А все они станут камнем – не живым, но мёртвым останком живых людей,

И назовётся сей камень Философским,

И вот тогда с этим приду к тебе, негодяй, с этим камнем в руке и всем весом его обрушу его на твою голову им обрушу знай же его на тебя, негодяй, знай, как измываться над незащищённым человеком, и слова скажу слова скажу такие: «Знай, негодяй, как дразниться и обижать честного человека и порчу на него своими действиями гнусными наводить и поганить жизнь его светлую не то что у тебя и думать гадости о человеке святом таком и подозревать его в бесчинствах себя лучше подозревай и мнить себя таким клёвым и думать что тот человек не такой клёвый как ты а на самом деле он такой же клёвый да только может быть ещё и лучше и теперь вот он Философским камнем по голове тебя лупит чтобы ты знал, негодяй».

На мертвых останках живых людей образуется новая жизнь, которая произведёт других Иванов, Джеймсов и Марий

– но это только повод, когда они превратятся в новый философский камень, снова вернуться к тебе, негодяй,

и так до бесконечности

до бесконечности и всю бесконечность с вечностью буду приходить к тебе и бить бить бить тебя камнем этим Философским, негодяй.

Инкубус

Инкубус пришёл, благоухая ароматами весны, вколотил в твою голову гвоздь для твоего же удовольствия, где плюнет – там соки и нектары, а где нагадит – там трава зеленится. (Я пишу противоречиво, потому что у меня в голове всё противоречит одно другому. И мир я вижу таковым же). Инкубус потоптался в сарае, пробежался по детской площадке и сгинул, забрав с собой прелести цветочных ароматов и т.д. А ты вот остался с гвоздём в башке и будешь теперь долго вспоминать скоротечные минуты еле ощутимого тонкого счастья. (Тут я употребил несколько романтических лексических единиц, дабы избежать подозрения читателя в моей грубости).

Вот приходит писатель…

Вот приходит писатель домой, лезет на полку за карандашом и, срываясь, летит на пол. Ударяется ногой и рыдает. К нему подкрадывается смерть. Его мучает предчувствие. Он рыдает ещё отчаяннее.

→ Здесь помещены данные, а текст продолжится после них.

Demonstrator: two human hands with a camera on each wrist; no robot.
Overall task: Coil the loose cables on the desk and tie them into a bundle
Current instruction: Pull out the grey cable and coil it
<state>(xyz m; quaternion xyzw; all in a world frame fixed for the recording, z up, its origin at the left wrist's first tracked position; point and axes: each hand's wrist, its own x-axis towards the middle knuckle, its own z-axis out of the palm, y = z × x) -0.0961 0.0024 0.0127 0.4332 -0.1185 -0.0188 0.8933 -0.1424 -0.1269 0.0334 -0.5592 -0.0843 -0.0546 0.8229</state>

Вот приходит рабочий в цех и исступленно молотит киянкой по станку. Летят искры, осколки металла и части деталей для обработки. Всё это попадает ему в глаз. Рабочий тоже рыдает, но рыдание его не то, что рыдание писателя – его рыдание механическое, вызванное искусственными раздражителями.

Вот вам пример того, что рабочие – туповатые бесчувственные скотины, а писатели – люди утончённые, от бога.